Are AIs Really Psychopaths?
Briefly

Are AIs Really Psychopaths?
"A psychopath is someone who lacks the capacity to understand right from wrong from a moral standpoint. Psychopaths can understand that there is a social rule that it is, for example, unacceptable to push an elderly woman to the ground in order to cut in front of her in the line at the ATM. But they don't experience a simultaneous emotion that tells them that it's the wrong thing to do for moral reasons. Nothing ever feels morally wrong to a psychopath."
"At first glance, the psychopath analogy seems to make sense. AIs are, as Elina Nerantzi argues, "amoral yet rational." That is, an AI can be programmed (or "taught") to make rational decisions that conform to human-defined moral rules. We can program our self-driving cars to, for example, crash into a telephone pole to save a group of young children but kill the driver. It's a simple utilitarian calculation based on a moral dilemma."

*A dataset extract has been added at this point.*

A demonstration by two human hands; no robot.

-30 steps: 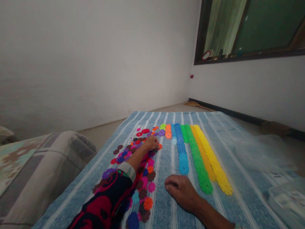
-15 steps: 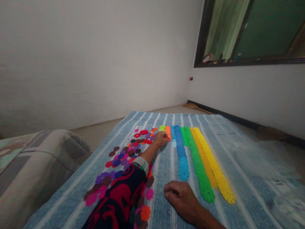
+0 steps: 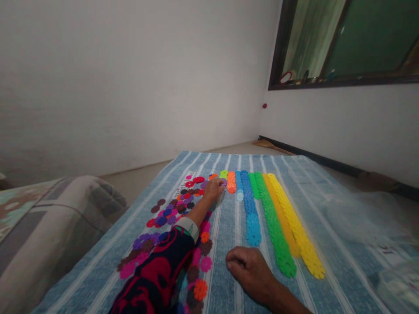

AIs lack biological moral emotions but can follow encoded moral rules, producing behavior that resembles psychopathy in some respects. Psychopathy involves an absence of felt moral wrongness despite cognitive recognition of social rules. AIs can be programmed to make utilitarian choices, such as directing a self-driving car to sacrifice a driver to save children, yet those choices arise from rule-based calculations rather than moral feelings. AIs also lack consciousness and self-reflective capacity to grasp real-world consequences emotionally, which can produce unforeseen harms when amoral rationality is applied without experiential understanding.